09.03.2015 | Between history and style: The roots of the brand

In 1951, Giovan Battista Giorgini, noble entrepreneur and patron from Lucca, aware of the magnificent craft tradition and proudly faithful in Italian style, organized the first Italian high fashion show, in his house, in Via de’ Serragli in Florence..

 

“It is the 12th of February 1951.. Also the press attending the event was strictly selected. “I had some excellent news. Everybody seems interested in Italian fashion, alongside with Vogue. I am sure we will be doing something together in the short term”, are the words sent to Giorgini by Bettina Ballard, then a fashion editor at Vogue America. A full day of runway shows, a total success.” (Vogue Italia - 2012)

 

In the first half of the 1950s  the sisters Tetti and Anita are specialized dressmaker already: Tetti teaches cutting & stitching and, in the family tailoring, realizes wedding dresses, ceremonial dresses and woman tailleur so appreciated and requested most of all by American buyers. Anita is the director of the School of tailoring at the prestigious Istitute of Stimmatine Sisters, attended by girls from noble and artisanal family from the built-up area.

 

At that time,Conventual Institutes were the most noble of guardians and masterly executors of traditional sartorial and hand embroidery techniques of the country, as testified by ancient artefacts still preserved in the main Italian Basilicas and in the private collections of the most ancient families worldwide. Women that trained there, then,  were a significant resource when pret-a-porter and industrial manufacture spread around: tradition became art and the artisans mastering it the high fashion operators.

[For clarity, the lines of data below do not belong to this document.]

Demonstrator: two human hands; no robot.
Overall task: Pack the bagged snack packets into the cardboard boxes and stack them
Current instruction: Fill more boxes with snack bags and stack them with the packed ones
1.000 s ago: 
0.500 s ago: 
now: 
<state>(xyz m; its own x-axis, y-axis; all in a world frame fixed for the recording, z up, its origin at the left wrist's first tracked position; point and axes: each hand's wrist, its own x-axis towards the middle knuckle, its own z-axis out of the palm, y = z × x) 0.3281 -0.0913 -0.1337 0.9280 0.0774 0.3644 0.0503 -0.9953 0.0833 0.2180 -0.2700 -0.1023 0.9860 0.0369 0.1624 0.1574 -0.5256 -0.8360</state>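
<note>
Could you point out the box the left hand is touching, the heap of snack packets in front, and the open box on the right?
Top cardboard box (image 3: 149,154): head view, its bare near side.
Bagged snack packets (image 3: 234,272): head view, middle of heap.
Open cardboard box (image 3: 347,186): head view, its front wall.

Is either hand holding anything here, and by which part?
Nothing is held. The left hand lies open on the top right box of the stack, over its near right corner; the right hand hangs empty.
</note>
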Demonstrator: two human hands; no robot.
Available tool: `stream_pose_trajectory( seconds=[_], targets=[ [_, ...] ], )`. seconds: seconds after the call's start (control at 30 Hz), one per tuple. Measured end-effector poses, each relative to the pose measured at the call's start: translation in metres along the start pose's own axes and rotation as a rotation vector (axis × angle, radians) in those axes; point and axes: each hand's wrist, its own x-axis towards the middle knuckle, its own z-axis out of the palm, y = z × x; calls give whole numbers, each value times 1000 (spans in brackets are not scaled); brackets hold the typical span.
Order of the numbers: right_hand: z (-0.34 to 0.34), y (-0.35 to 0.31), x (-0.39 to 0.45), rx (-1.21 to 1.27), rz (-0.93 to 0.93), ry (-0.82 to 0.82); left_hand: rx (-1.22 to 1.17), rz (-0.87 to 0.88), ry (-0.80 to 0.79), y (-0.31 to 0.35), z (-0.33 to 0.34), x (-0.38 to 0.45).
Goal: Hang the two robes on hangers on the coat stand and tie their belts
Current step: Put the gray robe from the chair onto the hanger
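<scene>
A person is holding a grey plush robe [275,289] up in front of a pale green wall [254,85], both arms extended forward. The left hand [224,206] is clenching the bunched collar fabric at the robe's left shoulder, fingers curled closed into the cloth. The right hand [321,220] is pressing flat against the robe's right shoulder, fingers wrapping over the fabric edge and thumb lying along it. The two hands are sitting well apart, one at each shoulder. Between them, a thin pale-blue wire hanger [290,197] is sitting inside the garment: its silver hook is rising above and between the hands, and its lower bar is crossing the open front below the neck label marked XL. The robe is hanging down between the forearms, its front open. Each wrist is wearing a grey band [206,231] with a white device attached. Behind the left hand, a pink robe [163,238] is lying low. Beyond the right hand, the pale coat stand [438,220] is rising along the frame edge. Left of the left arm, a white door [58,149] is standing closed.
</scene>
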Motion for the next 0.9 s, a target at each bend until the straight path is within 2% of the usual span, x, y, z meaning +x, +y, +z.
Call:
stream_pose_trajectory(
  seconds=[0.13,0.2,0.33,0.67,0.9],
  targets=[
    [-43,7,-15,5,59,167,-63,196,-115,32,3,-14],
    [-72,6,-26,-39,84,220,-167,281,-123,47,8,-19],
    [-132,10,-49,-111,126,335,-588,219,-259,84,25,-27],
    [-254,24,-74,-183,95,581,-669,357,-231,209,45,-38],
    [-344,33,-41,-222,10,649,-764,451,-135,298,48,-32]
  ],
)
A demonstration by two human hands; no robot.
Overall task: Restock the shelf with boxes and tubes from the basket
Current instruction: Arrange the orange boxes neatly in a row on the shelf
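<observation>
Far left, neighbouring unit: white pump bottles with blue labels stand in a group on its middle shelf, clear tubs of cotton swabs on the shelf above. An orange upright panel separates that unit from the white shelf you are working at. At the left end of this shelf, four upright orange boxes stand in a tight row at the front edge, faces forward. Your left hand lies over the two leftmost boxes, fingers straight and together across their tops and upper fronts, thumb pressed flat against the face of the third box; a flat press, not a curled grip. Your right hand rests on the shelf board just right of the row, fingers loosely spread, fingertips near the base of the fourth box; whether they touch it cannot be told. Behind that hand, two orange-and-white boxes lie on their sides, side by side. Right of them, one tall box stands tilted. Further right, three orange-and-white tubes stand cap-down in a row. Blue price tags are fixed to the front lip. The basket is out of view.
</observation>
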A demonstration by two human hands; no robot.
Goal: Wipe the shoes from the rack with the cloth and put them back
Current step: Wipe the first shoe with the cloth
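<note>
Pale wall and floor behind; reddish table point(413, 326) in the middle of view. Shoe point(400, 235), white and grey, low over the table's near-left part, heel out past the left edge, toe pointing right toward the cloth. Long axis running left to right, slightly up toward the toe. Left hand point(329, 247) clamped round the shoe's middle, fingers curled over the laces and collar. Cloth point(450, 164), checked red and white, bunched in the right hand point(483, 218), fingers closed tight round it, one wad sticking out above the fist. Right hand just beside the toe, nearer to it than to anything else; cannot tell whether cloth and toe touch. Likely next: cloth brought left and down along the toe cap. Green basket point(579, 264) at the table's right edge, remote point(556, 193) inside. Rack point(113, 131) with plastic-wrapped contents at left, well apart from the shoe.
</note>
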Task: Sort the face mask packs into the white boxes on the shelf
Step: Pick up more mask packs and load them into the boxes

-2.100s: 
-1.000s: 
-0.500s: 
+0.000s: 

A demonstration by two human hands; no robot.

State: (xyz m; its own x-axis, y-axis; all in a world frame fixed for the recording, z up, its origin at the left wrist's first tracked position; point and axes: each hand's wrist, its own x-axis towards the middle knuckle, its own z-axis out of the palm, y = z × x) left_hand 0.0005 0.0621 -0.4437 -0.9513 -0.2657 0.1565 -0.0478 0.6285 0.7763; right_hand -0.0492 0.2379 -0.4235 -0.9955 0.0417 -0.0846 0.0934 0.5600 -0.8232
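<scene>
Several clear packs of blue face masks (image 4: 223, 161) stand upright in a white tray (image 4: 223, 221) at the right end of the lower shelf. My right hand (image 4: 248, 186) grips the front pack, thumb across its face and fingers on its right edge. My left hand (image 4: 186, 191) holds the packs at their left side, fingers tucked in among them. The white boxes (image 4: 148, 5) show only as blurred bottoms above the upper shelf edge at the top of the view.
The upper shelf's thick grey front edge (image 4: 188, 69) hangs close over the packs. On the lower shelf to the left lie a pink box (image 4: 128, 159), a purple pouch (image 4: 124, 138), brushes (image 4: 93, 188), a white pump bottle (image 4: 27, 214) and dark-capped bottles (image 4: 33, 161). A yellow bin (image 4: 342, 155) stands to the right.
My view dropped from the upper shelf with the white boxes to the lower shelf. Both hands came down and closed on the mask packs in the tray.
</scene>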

Then Anita began a long and enthusiastic collaboration with boutique and workshops of Northern Italy, and became an expert estimator and promoter of Italian tailoring traditions: the ArsPanicalensis of hand embroidery on tulle, Florentine embroidery, the silk and fabrics in Venice.. all traditions that, surviving at cultural revolution of 1970s, which heavily affected sartorial production, gained more and more importance and prestige over the following decades.

 

In the 80s Gilda Gravili De Luca, the youngest of sisters, drawing on her passion for dance and ballet, widened the sartorial expertise, tailoring for theatre stage with new fabrics and models that went beyond traditional standards. From compromise between technical needs, research and vision, what we still call “creative tailoring” arose: the set of principles leading the manufacturing of our “red carpet woman”: unique models featuring extreme originality, excellent aesthetic effect and versatility and over 500 models the curtain rose to.

 

They were the years of urban culture and uncle Liliana taught the nieces handicraft crocheting and knitting. The first beachwear collection, hand crocheted by the very young Veronica and Vanessa are from 1987.

 

Since 1998, Mary and Francesca have travelled throughout Africa, Asia and Middle East, they discovered in ancient tradition sewing techniques the original influence on Mediterranean culture and, specializing in complex embroidery techniques, enriched the boutique with Oriental dances costumes, of classical style and wonderful beauty, and their creations step onto the stages all over the world. In 2008 they gave the boutique the name of “Sherazade”, the princess,  protagonist of classic literary work “The thousand and one night”, as an hymn to the pure and discreet  strength of women, the heroines of their land, and to ancestral origin of their culture.

In 2015 Veronica De Luca Gravili, creates "hot couture💋" Atelier.